Exact copies of all the lines below are required, with the pictures omitted.
——
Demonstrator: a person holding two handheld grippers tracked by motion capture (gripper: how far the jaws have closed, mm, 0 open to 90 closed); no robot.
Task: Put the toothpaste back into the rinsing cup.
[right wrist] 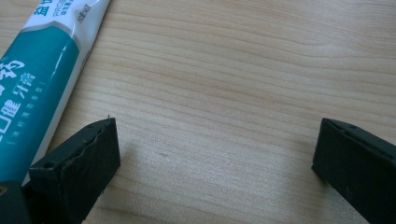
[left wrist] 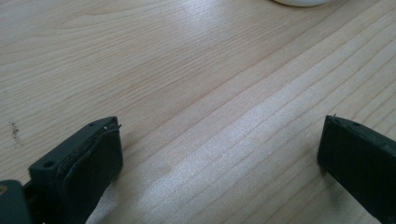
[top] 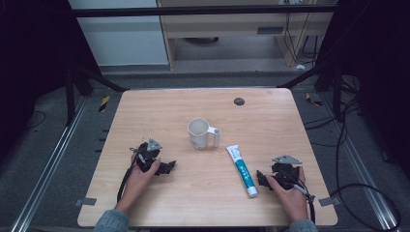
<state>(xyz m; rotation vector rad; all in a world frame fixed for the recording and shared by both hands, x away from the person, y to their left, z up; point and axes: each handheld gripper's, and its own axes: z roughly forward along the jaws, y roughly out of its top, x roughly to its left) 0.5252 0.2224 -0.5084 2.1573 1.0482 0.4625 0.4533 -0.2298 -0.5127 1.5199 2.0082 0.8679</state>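
From up high, my left gripper and right gripper both rest low on the wooden table, with a white mug mid-table and a toothpaste tube just left of my right one. Left gripper view: jaws spread wide over bare wood. Right gripper view: jaws wide apart too, holding nothing, the tube just beside the left jaw.

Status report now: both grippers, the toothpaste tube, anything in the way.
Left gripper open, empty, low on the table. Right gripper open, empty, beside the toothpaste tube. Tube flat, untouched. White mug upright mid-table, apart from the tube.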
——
Answer box.
Demonstrator: a person holding two handheld grippers tracked by motion capture (gripper: how far the jaws have closed, mm, 0 open to 90 closed); no robot.
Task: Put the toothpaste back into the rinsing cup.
[right wrist] 
[left wrist] 
[top] 
<state>(xyz m; rotation vector rad; all in a world frame fixed for the recording and shared by both hands, x away from the person, y to their left, z up; point and axes: each handheld gripper's, and its own axes: z roughly forward along the jaws, y roughly out of its top, x roughly to its left) 0.5252 0.2224 -0.5084 2.1573 1.0482 0.4625 0.4533 -0.2298 -0.5127 1.5199 2.0082 0.8679</state>
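From up high, my left gripper and right gripper both rest low on the wooden table, with a white mug mid-table and a toothpaste tube just left of my right one. Left gripper view: jaws spread wide over bare wood. Right gripper view: jaws wide apart too, holding nothing, the tube just beside the left jaw.

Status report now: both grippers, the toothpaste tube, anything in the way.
Left gripper open, empty, low on the table. Right gripper open, empty, beside the toothpaste tube. Tube flat, untouched. White mug upright mid-table, apart from the tube.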

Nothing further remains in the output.